Stored dataset items:
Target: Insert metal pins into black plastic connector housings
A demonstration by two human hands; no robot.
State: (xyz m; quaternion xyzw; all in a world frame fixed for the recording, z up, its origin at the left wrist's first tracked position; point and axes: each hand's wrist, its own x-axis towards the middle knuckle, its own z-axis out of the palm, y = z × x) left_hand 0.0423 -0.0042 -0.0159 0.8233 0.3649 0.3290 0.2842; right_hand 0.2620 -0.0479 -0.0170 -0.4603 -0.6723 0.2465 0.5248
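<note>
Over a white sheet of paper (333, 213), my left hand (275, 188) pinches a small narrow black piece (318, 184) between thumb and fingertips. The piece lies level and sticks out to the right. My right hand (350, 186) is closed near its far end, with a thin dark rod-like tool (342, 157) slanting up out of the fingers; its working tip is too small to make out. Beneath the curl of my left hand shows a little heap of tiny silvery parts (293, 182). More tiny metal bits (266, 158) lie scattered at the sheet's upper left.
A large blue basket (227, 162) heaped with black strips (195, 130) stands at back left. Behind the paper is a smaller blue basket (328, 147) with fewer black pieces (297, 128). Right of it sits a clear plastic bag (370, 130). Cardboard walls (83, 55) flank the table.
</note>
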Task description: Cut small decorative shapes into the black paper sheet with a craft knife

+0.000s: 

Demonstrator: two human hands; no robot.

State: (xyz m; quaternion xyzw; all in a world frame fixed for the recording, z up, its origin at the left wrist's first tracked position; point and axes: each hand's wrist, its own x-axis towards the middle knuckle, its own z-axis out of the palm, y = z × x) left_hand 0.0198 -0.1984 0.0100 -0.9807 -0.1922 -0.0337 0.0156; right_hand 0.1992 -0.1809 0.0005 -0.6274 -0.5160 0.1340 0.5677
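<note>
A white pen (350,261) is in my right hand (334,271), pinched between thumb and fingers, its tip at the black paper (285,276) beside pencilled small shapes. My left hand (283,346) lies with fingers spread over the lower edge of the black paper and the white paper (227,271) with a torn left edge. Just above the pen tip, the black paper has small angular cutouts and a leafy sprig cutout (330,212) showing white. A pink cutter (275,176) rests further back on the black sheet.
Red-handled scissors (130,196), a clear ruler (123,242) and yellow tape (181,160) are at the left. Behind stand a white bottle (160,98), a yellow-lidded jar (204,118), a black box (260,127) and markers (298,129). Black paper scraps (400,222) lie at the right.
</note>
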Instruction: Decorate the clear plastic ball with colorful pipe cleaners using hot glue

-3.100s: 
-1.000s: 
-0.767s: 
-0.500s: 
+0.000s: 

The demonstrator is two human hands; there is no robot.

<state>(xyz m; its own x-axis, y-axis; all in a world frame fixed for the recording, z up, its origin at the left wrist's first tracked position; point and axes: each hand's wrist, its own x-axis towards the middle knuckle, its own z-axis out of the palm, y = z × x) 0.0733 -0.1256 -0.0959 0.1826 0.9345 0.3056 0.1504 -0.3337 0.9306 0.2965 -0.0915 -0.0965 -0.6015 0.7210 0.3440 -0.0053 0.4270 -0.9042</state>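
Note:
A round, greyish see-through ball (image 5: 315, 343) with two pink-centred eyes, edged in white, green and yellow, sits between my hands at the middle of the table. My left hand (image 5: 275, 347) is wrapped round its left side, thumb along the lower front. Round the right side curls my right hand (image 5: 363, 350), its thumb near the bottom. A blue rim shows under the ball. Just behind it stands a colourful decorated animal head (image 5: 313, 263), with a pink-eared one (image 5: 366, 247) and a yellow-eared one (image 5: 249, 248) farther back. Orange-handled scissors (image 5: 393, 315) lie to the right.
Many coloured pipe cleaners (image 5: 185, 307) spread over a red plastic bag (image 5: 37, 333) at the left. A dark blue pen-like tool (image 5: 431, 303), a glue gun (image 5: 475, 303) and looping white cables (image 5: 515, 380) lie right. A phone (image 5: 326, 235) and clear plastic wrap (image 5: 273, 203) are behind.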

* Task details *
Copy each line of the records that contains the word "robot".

* Response to this exercise *
A demonstration by two human hands; no robot.
Demonstrator: two human hands; no robot.
The demonstrator is two human hands; there is no robot.

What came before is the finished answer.